The child was trained on visual skills (fixating, scanning, tracking, shifting attention between objects, eye-hand coordination, motion perception), motor skills (alignment of body segments, strengthening lower trunk and limbs, coordination and balance exercises, fine motor skills), speech and language skills (oro-motor issues, babbling sounds and monosyllabic sounds, identification and expression of body parts, common objects, and few fruits), cognitive skills (understanding, memory, problem-solving and perceptual skills, concept development), and self-help skills (activities of daily living). During the therapy sessions, the child was noted to have a chin-down head posture, for which yoked prisms were prescribed. A total of 167 center-based sessions and 120 home-based sessions were provided in 18 months.

Post-intervention, at the age of 2 years 8 months, the CVI range assessment indicated progress; the child from phase II has now moved to phase III of visual development [Table 1] with resolving characteristics such as color preference, need for movement, field preference, absence of visually guided reach, light gazing behavior, and atypical visual reflexes. The characteristics such as difficulty with visual novelty, distance viewing, and visual complexity have slightly improved but require further training. A significant improvement was noted even on the DJVI scale in areas of social, emotional, and communication skills, mobility, and playing, and mild improvement in independent self-care [Figure 1]. Overall, the child has improved to performing 81% of expected age-appropriate activities in all the developmental areas.


  Discussion Top


CVI is a major cause of pediatric visual impairment.[2] It is almost always associated with additional disabilities and affects different areas of development (vision, speech and language, motor, cognition) which are interdependent.[7] Hence, alongside the pediatric ophthalmology examination, the involvement of an interdisciplinary team and parents, in assessment and intervention planning, becomes crucial. Tools like CVI range assessment and DJVI aid in both program planning and outcome measurement.

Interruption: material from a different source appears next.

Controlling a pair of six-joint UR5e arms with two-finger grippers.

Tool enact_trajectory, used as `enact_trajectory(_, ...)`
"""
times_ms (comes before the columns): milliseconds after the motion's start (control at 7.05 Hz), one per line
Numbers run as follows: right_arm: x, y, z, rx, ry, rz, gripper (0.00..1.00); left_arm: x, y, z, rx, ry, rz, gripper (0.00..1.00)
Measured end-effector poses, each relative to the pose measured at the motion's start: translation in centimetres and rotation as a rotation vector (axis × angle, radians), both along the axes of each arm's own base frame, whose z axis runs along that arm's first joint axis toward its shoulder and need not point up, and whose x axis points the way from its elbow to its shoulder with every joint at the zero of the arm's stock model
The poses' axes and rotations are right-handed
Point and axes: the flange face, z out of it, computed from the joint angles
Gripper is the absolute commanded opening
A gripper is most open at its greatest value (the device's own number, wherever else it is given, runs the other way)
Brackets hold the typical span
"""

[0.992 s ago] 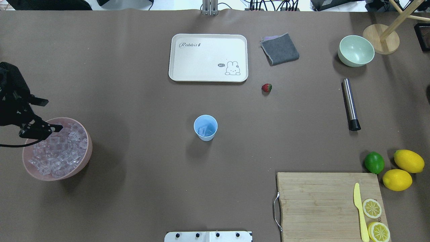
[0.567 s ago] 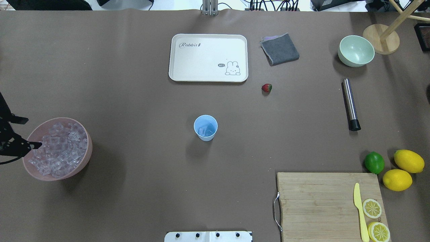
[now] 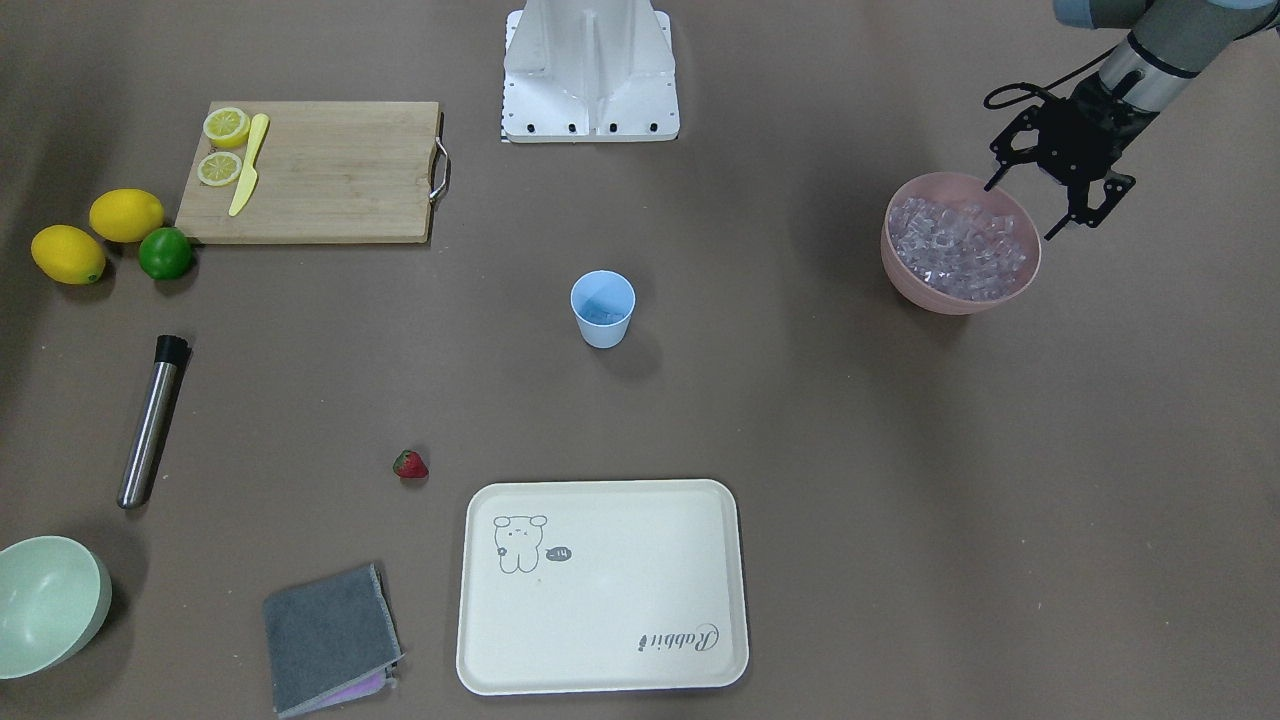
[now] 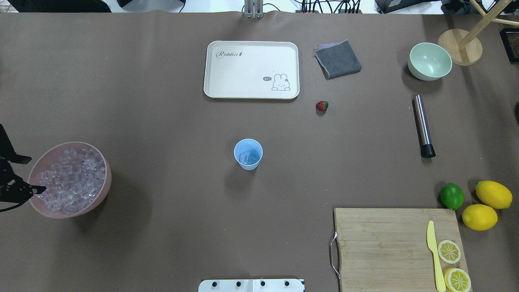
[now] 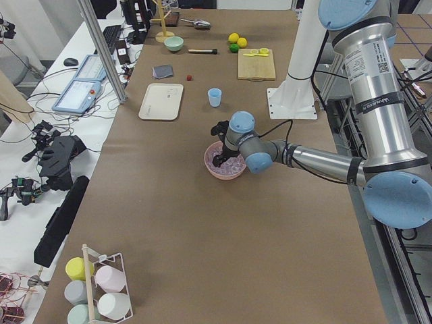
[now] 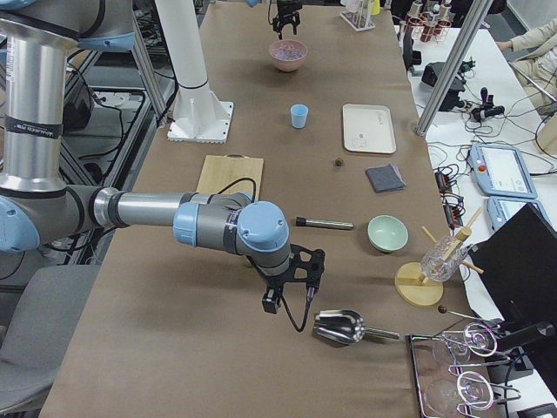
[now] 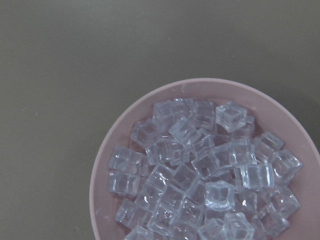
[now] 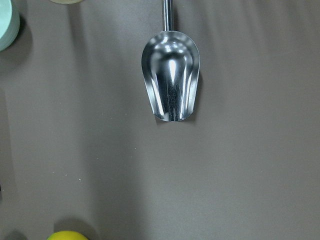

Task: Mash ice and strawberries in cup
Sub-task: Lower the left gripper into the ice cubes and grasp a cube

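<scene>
Over the last second the left gripper (image 4: 36,174) had drawn back off the pink bowl (image 4: 104,190) to the worktop's left edge. Its black fingers were spread wide with nothing between them, and one tip hung over the rim. The round, matte bowl was heaped with ice (image 4: 71,180), glassy cubes with a faint lilac tint. At mid-worktop stood the cup (image 4: 248,154), a tapered light-blue plastic tumbler, upright, with a few clear cubes in its bottom. Farther right, toward the far edge, the strawberry (image 4: 322,106), small, red and green-capped, lay on the brown covering just off the cream tray (image 4: 243,73)'s corner, well apart from the cup. The right gripper (image 6: 287,300) hung near a shiny steel scoop (image 8: 170,82) by the right end; whether it was parted or closed could not be told.
</scene>
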Motion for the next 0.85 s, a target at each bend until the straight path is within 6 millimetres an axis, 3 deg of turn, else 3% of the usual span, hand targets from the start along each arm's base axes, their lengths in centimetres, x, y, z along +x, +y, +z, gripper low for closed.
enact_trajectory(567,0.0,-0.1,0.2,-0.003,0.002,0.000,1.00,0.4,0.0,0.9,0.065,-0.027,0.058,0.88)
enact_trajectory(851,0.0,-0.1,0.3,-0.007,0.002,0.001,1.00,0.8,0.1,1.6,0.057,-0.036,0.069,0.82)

Hence, it is important to practice an interdisciplinary team approach in case management involving eye health professionals, rehabilitation, and most importantly parents.[8]

Fortunately, holistic care was possible for this child, which made all the difference, however, not all children get such opportunities. The challenges include lack of early identification and referral, lack of trained professionals and training centers, ignorance and poor compliance of the parents to the intervention, socio-economic factors such as illiteracy, financial constraints, etc.

With medical advancement, the survival of high-risk newborn is increasing. Therefore, promoting awareness of the importance of early intervention among parents, and practitioners is crucial to reducing their lifetime disability-related burden.


  Conclusion Top


The improvement in developmental areas of a child with CVI is clear evidence of the importance of early intervention. Early identification and intervention are the keys to the interdisciplinary team approach based on the interpretations of results from standard assessments and timely intervention becomes crucial for addressing CVI.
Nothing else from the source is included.